*EXERCISE BRIEF*
Spot each line in the data below containing "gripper" and copy it.

*RAW DATA*
▽
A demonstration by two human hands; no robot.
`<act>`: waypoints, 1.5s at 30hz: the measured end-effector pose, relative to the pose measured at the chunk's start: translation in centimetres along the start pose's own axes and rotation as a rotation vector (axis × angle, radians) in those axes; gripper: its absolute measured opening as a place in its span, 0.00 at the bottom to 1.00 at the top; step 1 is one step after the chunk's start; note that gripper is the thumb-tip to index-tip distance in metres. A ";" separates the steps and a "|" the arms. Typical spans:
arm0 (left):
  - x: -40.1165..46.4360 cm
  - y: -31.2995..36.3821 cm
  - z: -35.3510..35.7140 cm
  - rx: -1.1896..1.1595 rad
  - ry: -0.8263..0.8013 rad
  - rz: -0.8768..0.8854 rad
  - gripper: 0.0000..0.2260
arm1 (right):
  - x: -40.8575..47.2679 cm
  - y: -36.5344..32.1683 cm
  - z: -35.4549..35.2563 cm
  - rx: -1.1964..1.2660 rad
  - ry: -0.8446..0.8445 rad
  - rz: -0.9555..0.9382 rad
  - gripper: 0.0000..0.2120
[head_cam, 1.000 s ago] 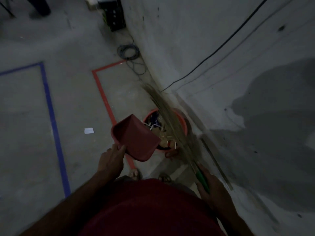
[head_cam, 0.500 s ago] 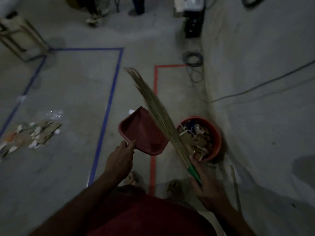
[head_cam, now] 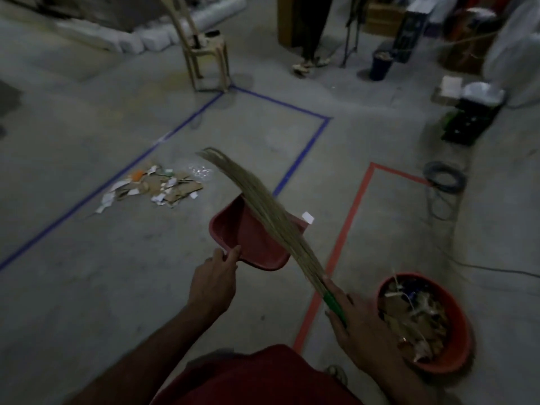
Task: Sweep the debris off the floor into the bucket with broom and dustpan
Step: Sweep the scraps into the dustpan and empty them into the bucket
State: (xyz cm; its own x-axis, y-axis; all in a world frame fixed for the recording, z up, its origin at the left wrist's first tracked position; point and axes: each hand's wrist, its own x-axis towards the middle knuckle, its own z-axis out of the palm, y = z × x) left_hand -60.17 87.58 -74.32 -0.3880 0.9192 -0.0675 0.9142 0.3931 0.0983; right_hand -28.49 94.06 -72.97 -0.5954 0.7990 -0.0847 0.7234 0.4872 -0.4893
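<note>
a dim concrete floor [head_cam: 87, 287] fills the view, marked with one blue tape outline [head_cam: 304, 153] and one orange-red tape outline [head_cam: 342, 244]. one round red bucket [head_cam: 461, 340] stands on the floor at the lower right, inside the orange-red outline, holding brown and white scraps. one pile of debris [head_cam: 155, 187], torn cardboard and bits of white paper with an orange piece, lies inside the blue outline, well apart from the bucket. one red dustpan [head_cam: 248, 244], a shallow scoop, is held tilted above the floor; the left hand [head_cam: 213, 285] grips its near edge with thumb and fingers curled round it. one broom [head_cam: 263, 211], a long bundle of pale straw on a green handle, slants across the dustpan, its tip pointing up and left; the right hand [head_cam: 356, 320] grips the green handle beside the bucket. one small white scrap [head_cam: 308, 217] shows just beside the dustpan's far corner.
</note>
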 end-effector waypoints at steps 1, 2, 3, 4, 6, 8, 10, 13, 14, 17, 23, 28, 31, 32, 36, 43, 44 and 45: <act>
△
*TASK RESULT*
`<act>`: waypoints, 1.5s at 30hz: the measured end-effector pose, relative to the pose measured at the chunk's start: translation in centimetres along the start pose's own axes and rotation as a rotation vector (axis × angle, radians) in those axes; gripper: its absolute measured opening as a place in its span, 0.00 at the bottom to 1.00 at the top; step 1 is one step after the chunk's start; note that gripper is the thumb-tip to index-tip distance in metres. A ";" separates the steps and a "|" the arms. Typical spans:
  - gripper: 0.0000..0.2260
  - gripper: 0.0000..0.2120

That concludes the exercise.